[Entries taken from a collection]
┏━━

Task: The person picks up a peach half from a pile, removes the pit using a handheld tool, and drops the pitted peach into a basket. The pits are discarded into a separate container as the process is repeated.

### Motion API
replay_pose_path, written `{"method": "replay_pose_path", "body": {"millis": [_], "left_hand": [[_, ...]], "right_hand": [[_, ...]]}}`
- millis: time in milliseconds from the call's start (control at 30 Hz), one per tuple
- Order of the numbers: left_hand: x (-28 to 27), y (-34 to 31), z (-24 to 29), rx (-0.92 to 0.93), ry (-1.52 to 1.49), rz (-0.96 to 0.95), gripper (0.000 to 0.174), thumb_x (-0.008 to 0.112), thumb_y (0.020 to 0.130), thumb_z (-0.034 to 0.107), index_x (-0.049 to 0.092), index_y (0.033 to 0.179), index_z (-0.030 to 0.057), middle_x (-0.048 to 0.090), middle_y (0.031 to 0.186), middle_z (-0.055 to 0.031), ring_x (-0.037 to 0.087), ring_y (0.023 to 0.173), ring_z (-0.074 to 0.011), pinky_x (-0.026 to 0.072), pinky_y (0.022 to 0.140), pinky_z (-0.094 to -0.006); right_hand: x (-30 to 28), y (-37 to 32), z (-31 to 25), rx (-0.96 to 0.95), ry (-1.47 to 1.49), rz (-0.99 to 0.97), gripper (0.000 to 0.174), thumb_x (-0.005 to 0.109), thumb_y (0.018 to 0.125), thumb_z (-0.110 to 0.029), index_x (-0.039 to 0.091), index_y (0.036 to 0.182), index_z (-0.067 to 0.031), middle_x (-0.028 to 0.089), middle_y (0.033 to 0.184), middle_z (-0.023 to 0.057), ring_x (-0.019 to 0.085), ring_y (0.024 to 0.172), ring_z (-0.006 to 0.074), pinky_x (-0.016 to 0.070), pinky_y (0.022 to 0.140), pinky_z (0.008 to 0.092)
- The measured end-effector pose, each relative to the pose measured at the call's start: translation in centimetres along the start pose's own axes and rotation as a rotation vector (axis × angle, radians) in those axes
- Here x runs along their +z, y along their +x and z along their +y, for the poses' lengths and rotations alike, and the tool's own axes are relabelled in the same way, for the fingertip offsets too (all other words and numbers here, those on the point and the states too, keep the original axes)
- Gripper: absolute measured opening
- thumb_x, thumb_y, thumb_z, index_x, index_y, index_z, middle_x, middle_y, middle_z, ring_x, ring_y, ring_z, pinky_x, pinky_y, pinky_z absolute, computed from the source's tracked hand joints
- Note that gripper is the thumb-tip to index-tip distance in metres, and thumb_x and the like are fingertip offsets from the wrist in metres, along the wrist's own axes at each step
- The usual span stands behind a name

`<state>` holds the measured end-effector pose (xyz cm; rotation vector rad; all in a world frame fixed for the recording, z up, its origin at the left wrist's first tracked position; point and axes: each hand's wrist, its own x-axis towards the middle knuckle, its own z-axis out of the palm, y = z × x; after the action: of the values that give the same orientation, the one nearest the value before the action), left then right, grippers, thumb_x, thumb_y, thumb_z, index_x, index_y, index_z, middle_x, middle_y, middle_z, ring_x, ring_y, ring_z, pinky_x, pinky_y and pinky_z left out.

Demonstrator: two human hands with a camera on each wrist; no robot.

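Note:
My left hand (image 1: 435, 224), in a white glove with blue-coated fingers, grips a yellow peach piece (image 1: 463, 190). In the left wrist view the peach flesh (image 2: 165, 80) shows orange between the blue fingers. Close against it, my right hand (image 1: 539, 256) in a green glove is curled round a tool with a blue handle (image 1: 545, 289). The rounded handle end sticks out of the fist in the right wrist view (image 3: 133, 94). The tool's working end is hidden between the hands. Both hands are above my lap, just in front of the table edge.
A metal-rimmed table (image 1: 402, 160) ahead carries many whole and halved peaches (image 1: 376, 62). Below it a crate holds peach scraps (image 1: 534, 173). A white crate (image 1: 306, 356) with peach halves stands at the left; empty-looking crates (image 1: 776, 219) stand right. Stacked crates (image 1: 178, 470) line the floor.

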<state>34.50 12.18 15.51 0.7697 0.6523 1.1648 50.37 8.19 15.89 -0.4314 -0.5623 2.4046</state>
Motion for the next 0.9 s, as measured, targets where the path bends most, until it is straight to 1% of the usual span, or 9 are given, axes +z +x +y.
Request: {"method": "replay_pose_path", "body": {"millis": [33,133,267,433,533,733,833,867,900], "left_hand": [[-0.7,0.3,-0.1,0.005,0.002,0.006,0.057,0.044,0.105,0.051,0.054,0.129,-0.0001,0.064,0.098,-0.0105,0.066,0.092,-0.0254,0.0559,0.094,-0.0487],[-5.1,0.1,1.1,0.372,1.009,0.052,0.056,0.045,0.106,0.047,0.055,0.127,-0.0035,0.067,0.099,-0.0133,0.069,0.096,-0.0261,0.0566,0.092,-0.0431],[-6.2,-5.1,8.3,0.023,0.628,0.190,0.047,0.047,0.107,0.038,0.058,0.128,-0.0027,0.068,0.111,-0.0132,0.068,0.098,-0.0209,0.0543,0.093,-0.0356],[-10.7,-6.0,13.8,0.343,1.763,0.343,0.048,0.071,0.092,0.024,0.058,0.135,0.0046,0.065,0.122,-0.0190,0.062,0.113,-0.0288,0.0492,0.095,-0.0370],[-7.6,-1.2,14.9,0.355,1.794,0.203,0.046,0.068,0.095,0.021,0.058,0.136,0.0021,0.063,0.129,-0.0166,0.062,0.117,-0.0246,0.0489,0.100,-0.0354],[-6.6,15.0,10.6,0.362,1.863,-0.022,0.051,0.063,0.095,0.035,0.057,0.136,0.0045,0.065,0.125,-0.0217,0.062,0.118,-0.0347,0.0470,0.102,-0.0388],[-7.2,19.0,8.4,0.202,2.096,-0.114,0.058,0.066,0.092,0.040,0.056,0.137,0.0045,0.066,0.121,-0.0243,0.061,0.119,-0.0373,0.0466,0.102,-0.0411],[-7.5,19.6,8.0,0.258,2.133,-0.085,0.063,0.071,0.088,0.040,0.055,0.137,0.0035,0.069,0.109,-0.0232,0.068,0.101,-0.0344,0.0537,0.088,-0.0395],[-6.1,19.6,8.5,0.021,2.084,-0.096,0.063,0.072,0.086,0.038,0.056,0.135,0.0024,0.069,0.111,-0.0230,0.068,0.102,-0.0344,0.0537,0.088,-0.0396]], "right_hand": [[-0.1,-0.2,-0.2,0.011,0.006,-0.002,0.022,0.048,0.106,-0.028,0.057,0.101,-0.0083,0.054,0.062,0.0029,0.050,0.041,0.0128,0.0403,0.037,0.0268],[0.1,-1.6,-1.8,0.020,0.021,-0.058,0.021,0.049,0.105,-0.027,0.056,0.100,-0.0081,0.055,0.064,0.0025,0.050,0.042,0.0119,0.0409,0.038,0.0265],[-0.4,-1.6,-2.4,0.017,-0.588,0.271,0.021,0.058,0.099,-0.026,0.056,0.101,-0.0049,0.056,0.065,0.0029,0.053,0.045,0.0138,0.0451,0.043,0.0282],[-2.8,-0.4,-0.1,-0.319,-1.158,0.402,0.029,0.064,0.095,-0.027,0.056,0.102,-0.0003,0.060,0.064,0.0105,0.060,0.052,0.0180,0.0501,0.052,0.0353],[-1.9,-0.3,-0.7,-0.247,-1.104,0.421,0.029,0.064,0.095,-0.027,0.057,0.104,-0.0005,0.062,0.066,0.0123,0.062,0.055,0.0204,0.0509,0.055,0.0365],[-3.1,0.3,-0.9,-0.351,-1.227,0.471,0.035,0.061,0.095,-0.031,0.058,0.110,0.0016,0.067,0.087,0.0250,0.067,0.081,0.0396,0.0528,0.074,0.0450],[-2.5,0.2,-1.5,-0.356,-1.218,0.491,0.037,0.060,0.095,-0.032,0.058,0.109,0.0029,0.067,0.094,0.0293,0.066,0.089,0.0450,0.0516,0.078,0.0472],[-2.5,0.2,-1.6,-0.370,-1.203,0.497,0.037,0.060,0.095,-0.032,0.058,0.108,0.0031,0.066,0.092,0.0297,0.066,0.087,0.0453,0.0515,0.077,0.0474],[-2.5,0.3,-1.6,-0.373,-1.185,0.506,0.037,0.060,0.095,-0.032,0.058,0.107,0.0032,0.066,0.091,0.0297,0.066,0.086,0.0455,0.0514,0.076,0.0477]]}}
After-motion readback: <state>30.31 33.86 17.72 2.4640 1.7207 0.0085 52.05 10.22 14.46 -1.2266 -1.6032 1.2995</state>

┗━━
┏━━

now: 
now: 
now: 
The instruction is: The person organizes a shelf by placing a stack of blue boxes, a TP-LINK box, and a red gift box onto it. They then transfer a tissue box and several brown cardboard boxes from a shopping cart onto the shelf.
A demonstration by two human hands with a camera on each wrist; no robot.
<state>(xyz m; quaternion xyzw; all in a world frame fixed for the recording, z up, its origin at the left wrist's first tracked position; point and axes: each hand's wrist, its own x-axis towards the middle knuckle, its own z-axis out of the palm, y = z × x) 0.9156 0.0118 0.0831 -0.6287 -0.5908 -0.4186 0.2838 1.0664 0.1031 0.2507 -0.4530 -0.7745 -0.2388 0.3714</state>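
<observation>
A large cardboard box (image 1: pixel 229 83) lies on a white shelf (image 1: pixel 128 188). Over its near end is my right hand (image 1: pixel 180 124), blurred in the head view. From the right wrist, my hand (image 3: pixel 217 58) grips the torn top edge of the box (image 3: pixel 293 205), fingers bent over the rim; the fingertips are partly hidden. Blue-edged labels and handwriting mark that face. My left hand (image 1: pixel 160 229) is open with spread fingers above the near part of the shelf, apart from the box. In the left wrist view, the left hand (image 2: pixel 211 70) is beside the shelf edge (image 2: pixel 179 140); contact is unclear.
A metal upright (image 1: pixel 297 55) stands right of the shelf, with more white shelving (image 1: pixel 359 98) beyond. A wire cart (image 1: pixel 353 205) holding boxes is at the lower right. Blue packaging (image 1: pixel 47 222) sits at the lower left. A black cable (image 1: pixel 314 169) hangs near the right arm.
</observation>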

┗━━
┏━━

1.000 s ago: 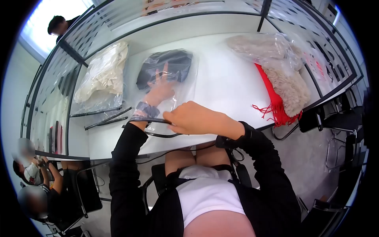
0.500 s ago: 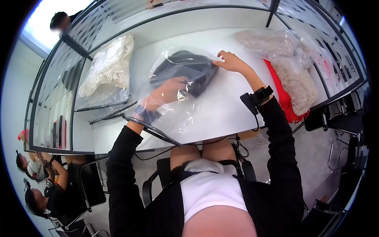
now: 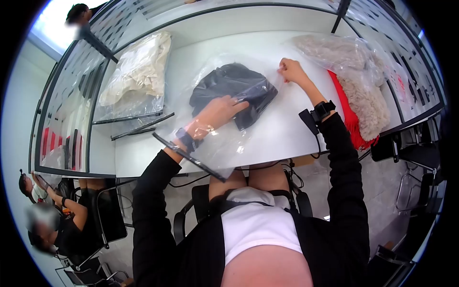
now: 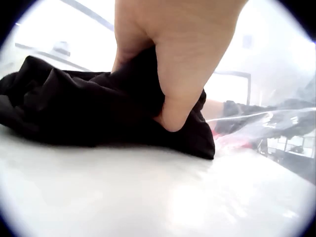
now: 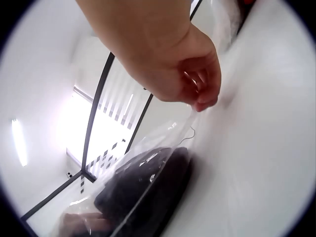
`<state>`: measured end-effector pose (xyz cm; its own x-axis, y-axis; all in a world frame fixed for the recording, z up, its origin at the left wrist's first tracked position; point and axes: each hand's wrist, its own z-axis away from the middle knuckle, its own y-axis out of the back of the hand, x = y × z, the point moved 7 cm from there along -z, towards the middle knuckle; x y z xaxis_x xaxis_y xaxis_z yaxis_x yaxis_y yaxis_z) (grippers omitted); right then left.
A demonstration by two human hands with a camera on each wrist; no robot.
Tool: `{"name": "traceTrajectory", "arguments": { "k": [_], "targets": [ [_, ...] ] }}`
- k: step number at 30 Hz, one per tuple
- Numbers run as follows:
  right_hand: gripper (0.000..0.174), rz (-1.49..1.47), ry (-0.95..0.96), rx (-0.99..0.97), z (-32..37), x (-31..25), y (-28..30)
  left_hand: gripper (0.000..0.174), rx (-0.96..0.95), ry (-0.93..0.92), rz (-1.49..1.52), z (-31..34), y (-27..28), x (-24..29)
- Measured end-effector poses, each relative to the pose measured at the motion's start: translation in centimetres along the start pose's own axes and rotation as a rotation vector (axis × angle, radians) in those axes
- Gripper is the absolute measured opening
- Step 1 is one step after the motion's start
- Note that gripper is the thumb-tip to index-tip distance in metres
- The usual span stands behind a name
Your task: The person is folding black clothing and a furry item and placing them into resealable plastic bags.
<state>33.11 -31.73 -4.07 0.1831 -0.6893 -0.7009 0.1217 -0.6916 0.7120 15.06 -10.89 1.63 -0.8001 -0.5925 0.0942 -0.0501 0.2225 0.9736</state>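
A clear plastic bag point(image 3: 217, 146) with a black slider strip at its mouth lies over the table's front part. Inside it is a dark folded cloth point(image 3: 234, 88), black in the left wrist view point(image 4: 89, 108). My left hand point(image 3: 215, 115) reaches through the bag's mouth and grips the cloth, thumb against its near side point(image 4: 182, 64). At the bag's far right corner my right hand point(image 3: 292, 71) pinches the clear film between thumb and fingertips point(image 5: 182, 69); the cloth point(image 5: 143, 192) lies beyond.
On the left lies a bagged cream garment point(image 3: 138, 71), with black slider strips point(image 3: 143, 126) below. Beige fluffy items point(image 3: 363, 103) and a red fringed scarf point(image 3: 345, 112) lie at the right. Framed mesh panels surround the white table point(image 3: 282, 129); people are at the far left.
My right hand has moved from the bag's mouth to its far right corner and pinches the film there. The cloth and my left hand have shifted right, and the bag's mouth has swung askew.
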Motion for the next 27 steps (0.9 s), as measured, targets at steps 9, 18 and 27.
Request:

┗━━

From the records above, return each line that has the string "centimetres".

- The measured end-effector pose, each relative to the pose measured at the call's start: translation in centimetres along the start pose's own axes and rotation as a rotation vector (axis × angle, radians) in those axes
- Measured end-effector poses, each relative to the pose measured at the motion's start: translation in centimetres along the start pose's own axes and rotation as a rotation vector (axis × angle, radians) in those axes

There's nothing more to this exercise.